- **WORK TO BE COMPLETED**
Could you copy every line from the material below in which "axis" appears?

- **COLLECTED DATA**
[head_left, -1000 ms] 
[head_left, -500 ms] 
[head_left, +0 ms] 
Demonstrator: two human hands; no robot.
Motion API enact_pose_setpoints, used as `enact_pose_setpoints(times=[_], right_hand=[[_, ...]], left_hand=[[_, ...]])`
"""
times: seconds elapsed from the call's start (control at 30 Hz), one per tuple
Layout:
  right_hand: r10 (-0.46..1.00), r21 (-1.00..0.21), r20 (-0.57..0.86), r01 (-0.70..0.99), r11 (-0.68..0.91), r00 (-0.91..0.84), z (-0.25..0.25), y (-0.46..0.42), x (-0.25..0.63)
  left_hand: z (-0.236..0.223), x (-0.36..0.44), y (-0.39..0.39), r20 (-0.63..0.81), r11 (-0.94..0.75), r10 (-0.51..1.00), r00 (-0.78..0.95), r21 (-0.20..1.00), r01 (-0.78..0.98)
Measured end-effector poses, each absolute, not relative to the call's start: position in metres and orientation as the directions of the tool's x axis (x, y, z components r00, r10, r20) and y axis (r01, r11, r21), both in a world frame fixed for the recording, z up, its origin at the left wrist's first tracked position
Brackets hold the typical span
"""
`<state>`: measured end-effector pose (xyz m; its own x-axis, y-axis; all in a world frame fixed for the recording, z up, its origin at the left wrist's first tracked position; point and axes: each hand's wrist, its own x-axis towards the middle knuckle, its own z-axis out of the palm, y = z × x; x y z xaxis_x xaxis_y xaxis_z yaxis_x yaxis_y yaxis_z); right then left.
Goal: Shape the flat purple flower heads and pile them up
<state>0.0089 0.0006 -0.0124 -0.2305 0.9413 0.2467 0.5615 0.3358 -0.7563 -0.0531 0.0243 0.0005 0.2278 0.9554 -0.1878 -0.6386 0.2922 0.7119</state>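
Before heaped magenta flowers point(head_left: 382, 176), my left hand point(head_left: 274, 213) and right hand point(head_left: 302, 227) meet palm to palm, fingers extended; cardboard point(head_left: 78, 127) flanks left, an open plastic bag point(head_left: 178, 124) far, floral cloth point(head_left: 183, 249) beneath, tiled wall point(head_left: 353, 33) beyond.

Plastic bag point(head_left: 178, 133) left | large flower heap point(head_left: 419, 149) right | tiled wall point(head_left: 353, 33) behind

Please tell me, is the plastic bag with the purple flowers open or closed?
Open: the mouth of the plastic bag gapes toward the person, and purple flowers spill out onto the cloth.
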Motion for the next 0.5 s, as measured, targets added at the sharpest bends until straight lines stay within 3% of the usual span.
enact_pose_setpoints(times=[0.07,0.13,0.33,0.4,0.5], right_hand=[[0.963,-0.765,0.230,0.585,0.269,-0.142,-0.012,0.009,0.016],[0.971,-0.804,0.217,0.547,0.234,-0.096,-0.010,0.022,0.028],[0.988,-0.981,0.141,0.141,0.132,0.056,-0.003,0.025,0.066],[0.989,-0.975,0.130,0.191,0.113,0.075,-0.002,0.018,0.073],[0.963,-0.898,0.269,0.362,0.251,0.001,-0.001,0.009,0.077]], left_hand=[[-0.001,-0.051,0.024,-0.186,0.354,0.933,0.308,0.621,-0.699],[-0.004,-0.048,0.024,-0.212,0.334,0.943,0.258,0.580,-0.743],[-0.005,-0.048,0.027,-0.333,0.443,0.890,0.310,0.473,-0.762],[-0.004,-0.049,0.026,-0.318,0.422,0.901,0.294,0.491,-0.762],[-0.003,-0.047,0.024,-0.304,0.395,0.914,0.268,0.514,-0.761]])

- **TASK SOLUTION**
Measured end-effector poses, each absolute, not relative to the call's start: position in metres and orientation as the directions of the tool's x axis (x, y, z components r00, r10, r20) and y axis (r01, r11, r21), both in a world frame fixed for the recording, z up, its origin at the left wrist's first tracked position
`<state>`: measured end-effector pose (xyz m; its own x-axis, y-axis; all in a world frame fixed for the recording, z up, its origin at the left wrist's first tracked position; point and axes: each hand's wrist, its own x-axis towards the middle knuckle, its own z-axis out of the palm, y = z × x; x y z xaxis_x xaxis_y xaxis_z yaxis_x yaxis_y yaxis_z); right then left.

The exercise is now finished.